Task item:
Would you write out the data below exactly, with every line intact?

··· Task inputs

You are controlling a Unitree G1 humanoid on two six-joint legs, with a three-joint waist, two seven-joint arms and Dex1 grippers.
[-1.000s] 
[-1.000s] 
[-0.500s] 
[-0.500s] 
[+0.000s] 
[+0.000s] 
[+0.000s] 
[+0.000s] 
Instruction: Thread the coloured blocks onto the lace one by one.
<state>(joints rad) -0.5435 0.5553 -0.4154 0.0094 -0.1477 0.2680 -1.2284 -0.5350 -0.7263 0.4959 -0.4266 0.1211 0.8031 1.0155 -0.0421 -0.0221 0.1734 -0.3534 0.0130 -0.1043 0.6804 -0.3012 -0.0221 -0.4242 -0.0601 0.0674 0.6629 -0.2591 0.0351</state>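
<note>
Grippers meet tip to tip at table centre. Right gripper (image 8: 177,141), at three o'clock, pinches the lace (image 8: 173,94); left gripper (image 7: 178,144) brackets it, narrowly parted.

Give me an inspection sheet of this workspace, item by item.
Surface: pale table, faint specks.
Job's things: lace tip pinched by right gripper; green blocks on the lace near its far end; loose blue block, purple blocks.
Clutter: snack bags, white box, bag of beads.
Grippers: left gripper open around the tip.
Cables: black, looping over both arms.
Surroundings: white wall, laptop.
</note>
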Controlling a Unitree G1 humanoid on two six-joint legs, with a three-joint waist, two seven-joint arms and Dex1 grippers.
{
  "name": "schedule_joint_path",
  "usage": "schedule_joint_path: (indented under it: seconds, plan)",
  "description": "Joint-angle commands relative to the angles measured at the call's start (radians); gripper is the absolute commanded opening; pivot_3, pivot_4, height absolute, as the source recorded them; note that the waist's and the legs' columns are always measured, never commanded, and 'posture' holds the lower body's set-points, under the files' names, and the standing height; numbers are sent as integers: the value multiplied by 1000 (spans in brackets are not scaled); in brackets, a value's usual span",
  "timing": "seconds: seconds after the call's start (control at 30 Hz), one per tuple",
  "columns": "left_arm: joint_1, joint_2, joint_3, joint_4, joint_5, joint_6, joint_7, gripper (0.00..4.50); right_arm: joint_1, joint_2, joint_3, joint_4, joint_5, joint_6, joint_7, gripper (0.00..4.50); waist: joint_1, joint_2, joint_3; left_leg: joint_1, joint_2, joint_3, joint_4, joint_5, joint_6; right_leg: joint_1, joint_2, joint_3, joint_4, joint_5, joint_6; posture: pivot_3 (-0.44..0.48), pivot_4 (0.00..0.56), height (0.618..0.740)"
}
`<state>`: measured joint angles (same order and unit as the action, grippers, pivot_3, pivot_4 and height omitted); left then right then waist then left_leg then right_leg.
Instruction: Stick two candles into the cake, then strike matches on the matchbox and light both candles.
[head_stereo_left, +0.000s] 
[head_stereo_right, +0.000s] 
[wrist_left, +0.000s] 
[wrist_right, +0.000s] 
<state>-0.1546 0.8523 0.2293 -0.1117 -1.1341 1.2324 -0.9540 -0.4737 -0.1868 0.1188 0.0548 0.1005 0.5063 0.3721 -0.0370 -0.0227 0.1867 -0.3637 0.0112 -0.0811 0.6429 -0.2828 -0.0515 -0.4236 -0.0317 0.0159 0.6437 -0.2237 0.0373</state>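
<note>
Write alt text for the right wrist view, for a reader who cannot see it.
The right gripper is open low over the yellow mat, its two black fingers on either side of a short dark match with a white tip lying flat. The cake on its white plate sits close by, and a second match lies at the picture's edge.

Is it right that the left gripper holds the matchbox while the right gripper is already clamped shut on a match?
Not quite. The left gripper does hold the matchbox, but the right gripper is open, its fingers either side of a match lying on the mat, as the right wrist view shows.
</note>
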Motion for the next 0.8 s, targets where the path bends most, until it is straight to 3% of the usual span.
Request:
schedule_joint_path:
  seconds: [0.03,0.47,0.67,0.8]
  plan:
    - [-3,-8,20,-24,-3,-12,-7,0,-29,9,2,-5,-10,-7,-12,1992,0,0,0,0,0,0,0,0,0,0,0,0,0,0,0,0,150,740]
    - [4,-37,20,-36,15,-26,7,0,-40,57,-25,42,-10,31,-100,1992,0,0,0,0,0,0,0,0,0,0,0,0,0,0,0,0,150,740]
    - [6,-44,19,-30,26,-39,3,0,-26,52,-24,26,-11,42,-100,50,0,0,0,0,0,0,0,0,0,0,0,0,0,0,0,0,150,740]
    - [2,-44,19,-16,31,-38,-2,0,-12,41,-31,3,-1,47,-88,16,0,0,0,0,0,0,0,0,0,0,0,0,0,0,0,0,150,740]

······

Answer space:
You are controlling a Unitree G1 humanoid on two six-joint legs, with a three-joint waist, two seven-joint arms and Dex1 grippers.
[-1.000s] 
[-1.000s] 
[-0.500s] 
[-0.500s] 
[+0.000s] 
[+0.000s] 
[+0.000s] 
[+0.000s] 
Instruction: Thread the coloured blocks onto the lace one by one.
<state>(joints rad) -0.5435 0.5553 -0.4154 0.0094 -0.1477 0.2680 -1.2284 -0.5350 -0.7263 0.4959 -0.4266 0.1211 0.8031 1.0155 -0.0421 -0.0221 0.1734 -0.3534 0.0130 -0.1043 0.6804 -0.3012 -0.0221 -0.4242 -0.0601 0.0674 0.6629 -0.2591 0.0351</state>
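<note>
Grippers meet tip to tip at table centre. Right gripper (image 8: 177,141), at three o'clock, pinches the lace (image 8: 173,94); left gripper (image 7: 178,144) brackets it, narrowly parted.

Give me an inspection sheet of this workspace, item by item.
Surface: pale table, faint specks.
Job's things: lace tip pinched by right gripper; green blocks on the lace near its far end; loose blue block, purple blocks.
Clutter: snack bags, white box, bag of beads.
Grippers: left gripper open around the tip.
Cables: black, looping over both arms.
Surroundings: white wall, laptop.
</note>
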Controlling a Unitree G1 humanoid on two six-joint legs, with a three-joint waist, two seven-joint arms and Dex1 grippers.
{
  "name": "schedule_joint_path",
  "usage": "schedule_joint_path: (indented under it: seconds, plan)",
  "description": "Joint-angle commands relative to the angles measured at the call's start (radians); gripper is the absolute commanded opening; pivot_3, pivot_4, height absolute, as the source recorded them; note that the waist's and the legs' columns are always measured, never commanded, and 'posture' holds the lower body's set-points, under the files' names, and the standing height; numbers are sent as integers: the value multiplied by 1000 (spans in brackets are not scaled); in brackets, a value's usual span",
  "timing": "seconds: seconds after the call's start (control at 30 Hz), one per tuple",
  "columns": "left_arm: joint_1, joint_2, joint_3, joint_4, joint_5, joint_6, joint_7, gripper (0.00..4.50); right_arm: joint_1, joint_2, joint_3, joint_4, joint_5, joint_6, joint_7, gripper (0.00..4.50); waist: joint_1, joint_2, joint_3; left_leg: joint_1, joint_2, joint_3, joint_4, joint_5, joint_6; right_leg: joint_1, joint_2, joint_3, joint_4, joint_5, joint_6; posture: pivot_3 (-0.44..0.48), pivot_4 (0.00..0.56), height (0.618..0.740)"
}
`<state>`: measured joint angles (same order and unit as the action, grippers, pivot_3, pivot_4 and height omitted); left then right then waist then left_leg then right_leg.
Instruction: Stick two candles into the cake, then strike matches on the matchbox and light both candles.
[head_stereo_left, +0.000s] 
[head_stereo_right, +0.000s] 
[wrist_left, +0.000s] 
[wrist_right, +0.000s] 
<state>-0.1546 0.8523 0.2293 -0.1117 -1.1341 1.2324 -0.9540 -0.4737 -0.1868 0.1188 0.0548 0.1005 0.5063 0.3721 -0.0370 -0.0227 0.1867 -0.3637 0.0112 -0.0811 0.6429 -0.2828 -0.0515 -0.4236 -0.0317 0.0159 0.6437 -0.2237 0.0373</state>
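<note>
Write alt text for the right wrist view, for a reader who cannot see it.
The right gripper is open low over the yellow mat, its two black fingers on either side of a short dark match with a white tip lying flat. The cake on its white plate sits close by, and a second match lies at the picture's edge.

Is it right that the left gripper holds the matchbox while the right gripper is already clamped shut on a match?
Not quite. The left gripper does hold the matchbox, but the right gripper is open, its fingers either side of a match lying on the mat, as the right wrist view shows.
</note>
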Motion for the next 0.8 s, targets where the path bends most, until it is straight to 3% of the usual span.
Request:
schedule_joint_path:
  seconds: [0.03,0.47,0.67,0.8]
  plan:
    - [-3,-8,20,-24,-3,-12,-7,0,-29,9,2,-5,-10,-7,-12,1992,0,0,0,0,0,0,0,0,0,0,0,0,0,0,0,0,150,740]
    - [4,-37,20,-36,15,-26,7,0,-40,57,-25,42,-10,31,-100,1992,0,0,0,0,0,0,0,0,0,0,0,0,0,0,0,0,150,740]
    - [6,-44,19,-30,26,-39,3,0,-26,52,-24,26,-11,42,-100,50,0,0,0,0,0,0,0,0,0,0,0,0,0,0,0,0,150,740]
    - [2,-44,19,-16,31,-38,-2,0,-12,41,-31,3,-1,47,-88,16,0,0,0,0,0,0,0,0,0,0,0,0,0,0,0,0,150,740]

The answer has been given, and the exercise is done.